Our parents worked in an Oktyabr clothing factory in Minsk—our mother as a technologist and our father as a mechanic. At some point, the factory sent our father to study at a komvuz (communist higher educational institution). After graduation he was assigned to Ushosdor (the highway maintenance administration), where he worked until the start of the war as the foreman of Section 711 of the Minsk-Moscow highway.

On June 21, 1941, our father took us both to the Young Pioneer camp not far away from Minsk. The next day, on June 22 at 4 a.m., he learned that war had begun. The German invasion of the Soviet Union came as a great shock. Our father decided to go to the Pioneer camp to bring us back to Minsk. Before he left for the camp, however, Minsk was being heavily bombed, and he took our mother, her parents, and other relatives to a bomb shelter.

Father found us in the camp two days later, on June 24, but Minsk was burning, and taking us back there was not safe. Father decided to leave us with someone he knew before the war who lived outside Minsk. He returned to the city to find Mother and the rest of the family, but they were no longer in the bomb shelter where he had left them only a few days earlier.

Unknown to him, Mother and our relatives had fled the shelter due to the German bombing. Our mother, who was pregnant before the war began, gave birth to our sister Tsilya on June 26, 1941, somewhere in the woods east of the city. Due to the rapid advance of the German forces, Mother, her parents, and baby Tsilya could not go farther and had to return to Minsk.

German troops occupied the city on June 28, two days after Tsilya’s birth. Soon the Nazis fenced an area on Yubileynaya Square where they established a ghetto. Our mother, baby sister Tsilya, and other paternal and maternal relatives were incarcerated in the Minsk ghetto, which had been established in mid-July 1941.

Meanwhile, after his unsuccessful search in Minsk, Father returned to us with no mother but with a horse and wagon. We started on our way to the East and made several stops: at our father’s birthplace, the village of Malyye Bobryy, where we did not find any relatives; and then at our mother’s birthplace, the village of Krupki, where we met mother’s sister Auntie Esther, who joined us. Together we reached the city of Mogilev, where Father put us on a train headed east, and then he went straight to the local military enlistment office. Soon afterward he was sent to the front line.

The evacuation train took us to Suhotin, a small village in the Karaganda region of Kazakhstan. Auntie Esther’s husband, Ruvim, had been exiled there during Stalinist purges. There were other exiles in Suhotin, too. The train journey lasted about three or four weeks.
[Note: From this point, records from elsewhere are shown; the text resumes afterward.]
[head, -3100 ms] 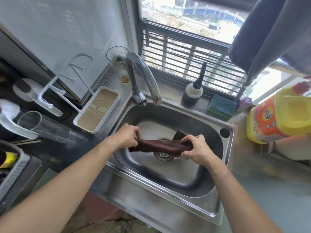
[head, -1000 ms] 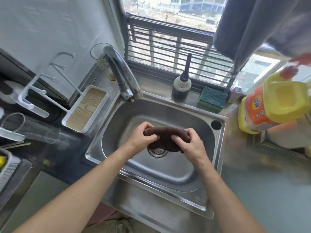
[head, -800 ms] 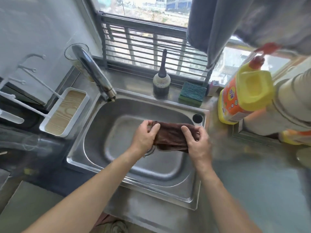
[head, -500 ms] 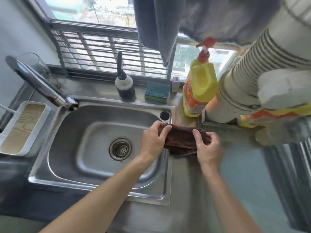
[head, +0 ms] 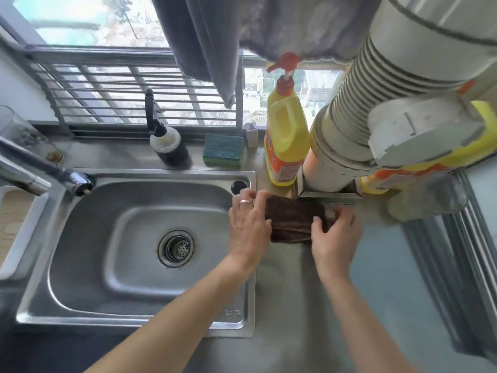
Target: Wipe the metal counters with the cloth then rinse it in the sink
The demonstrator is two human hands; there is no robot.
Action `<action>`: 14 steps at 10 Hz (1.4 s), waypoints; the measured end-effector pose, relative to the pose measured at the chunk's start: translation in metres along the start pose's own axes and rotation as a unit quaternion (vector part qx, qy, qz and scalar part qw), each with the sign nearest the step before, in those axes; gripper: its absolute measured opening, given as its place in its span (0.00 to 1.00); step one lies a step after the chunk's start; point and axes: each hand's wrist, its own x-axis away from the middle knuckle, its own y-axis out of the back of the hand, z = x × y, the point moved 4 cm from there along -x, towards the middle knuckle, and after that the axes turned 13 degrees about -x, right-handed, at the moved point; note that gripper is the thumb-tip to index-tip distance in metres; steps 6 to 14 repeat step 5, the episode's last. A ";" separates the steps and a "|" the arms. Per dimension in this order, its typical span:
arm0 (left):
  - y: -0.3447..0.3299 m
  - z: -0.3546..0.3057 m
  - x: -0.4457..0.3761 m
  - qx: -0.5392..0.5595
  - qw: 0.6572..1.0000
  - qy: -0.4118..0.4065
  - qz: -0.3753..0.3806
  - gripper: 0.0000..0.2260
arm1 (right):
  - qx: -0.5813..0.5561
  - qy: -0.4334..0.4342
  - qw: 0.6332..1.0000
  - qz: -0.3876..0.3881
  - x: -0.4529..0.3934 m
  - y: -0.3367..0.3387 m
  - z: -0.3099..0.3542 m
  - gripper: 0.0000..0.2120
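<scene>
A folded dark brown cloth lies flat on the metal counter just right of the steel sink. My left hand grips the cloth's left end over the sink's right rim, a ring on one finger. My right hand holds the cloth's right end, fingers curled over it. The sink basin is bare, with its drain strainer in the middle. The tap spout reaches in from the left, with no water running.
Behind the cloth stand a yellow detergent bottle and a thick ribbed white pipe. A green sponge and a dark dispenser bottle sit on the sill ledge. Grey fabric hangs above. A white tray lies at the left.
Both hands carried the cloth out of the sink basin, rightward over its rim, and set it down on the counter. The view swung right with them.
</scene>
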 end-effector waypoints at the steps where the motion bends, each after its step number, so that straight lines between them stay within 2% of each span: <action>1: -0.008 -0.008 0.006 -0.088 0.988 -0.124 -0.031 0.18 | 0.108 0.184 0.977 0.017 0.012 -0.012 0.013 0.10; 2: -0.014 -0.005 0.006 -0.144 0.980 -0.138 0.003 0.17 | 0.112 0.198 0.972 0.054 0.014 -0.024 0.015 0.09; 3: -0.009 -0.004 0.008 -0.153 0.976 -0.147 0.055 0.20 | 0.100 0.130 0.985 0.058 0.010 -0.025 0.023 0.09; 4: 0.009 0.003 0.011 -0.127 0.977 -0.157 0.066 0.21 | 0.103 0.103 0.986 0.079 0.011 -0.024 0.030 0.08; 5: 0.055 0.020 0.015 -0.123 0.985 -0.122 -0.010 0.20 | 0.064 0.074 0.992 0.075 0.017 -0.011 0.045 0.09; 14: 0.055 0.020 0.015 -0.123 0.985 -0.122 -0.010 0.20 | 0.064 0.074 0.992 0.075 0.017 -0.011 0.045 0.09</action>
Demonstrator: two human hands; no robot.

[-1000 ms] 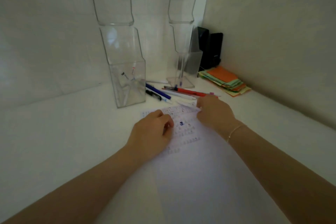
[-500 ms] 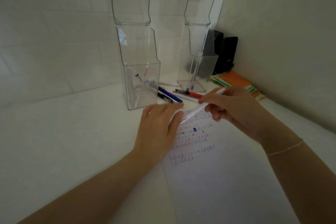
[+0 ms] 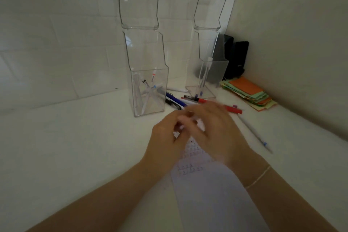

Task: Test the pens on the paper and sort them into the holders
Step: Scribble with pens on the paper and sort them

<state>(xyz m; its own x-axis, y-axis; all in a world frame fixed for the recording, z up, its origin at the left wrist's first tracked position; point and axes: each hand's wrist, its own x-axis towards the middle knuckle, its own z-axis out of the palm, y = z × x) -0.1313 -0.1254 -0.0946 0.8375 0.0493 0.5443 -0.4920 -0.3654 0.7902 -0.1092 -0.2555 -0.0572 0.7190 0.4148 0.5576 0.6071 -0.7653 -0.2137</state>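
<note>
My left hand (image 3: 163, 137) and my right hand (image 3: 216, 133) meet above the top of the paper (image 3: 211, 199), both blurred. Bits of a white pen (image 3: 181, 127) show between their fingers, and both hands seem closed on it. The paper carries rows of small test marks. The left clear holder (image 3: 148, 73) contains several pens. Two pens stand in the right clear holder (image 3: 218, 69). Loose pens lie between holders and hands: a blue pen (image 3: 174, 98) and a red pen (image 3: 232, 109). A pale pen with a blue tip (image 3: 254, 134) lies right of my right hand.
A stack of orange and green notes (image 3: 248, 91) lies at the back right by the wall. Black boxes (image 3: 236, 58) stand in the corner behind the right holder. A white pen (image 3: 177, 90) lies between the holders. Walls close the desk at back and right.
My right hand picked a white pen from the loose pile and brought it to my left hand. Both hands have since come together over the paper's top. The view shifted.
</note>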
After we finally arrived and were situated, we felt safe. While in evacuation we received a few postcards from our father that he sent from the front line. We have cherished those cards all our life.

Our father was killed on November 23, 1942, in the Stalingrad battle.

Nearly all our loved ones in the Minsk ghetto perished in the massacres the Germans carried out between their occupation of Minsk in 1941 and the ghetto’s liquidation, completed in October 1943. Our family members survived the first aktion, on November 7, 1941, when many ghetto residents were taken to Maly Trostenets, 18 kilometers from Minsk, and shot and killed there. One of the largest mass killings occurred between July 28–31, 1942.* Our mother and baby Tsilya were murdered together with many other family members on July 28. By the end of the liquidation in fall 1943, nineteen members of our family—eleven adults and eight children—had died in the Minsk ghetto.

Two of our aunts survived. Auntie Tanya, the wife of our father’s brother, was a slave laborer at the brick plant, and during the pogrom was not allowed to return home for several days. When she finally came back home four days after the pogrom, the house was empty. A German man helped her sneak away from the ghetto. She reached the forest and joined a guerrilla detachment for which she served as a nurse.

Auntie Raya, our mother’s sister, survived the ghetto and during the liquidation of the Minsk ghetto she was taken to Germany as a forced laborer. She and others managed to escape from the freight train and returned to Minsk. By that time, Minsk already had been liberated, on July 3, 1944.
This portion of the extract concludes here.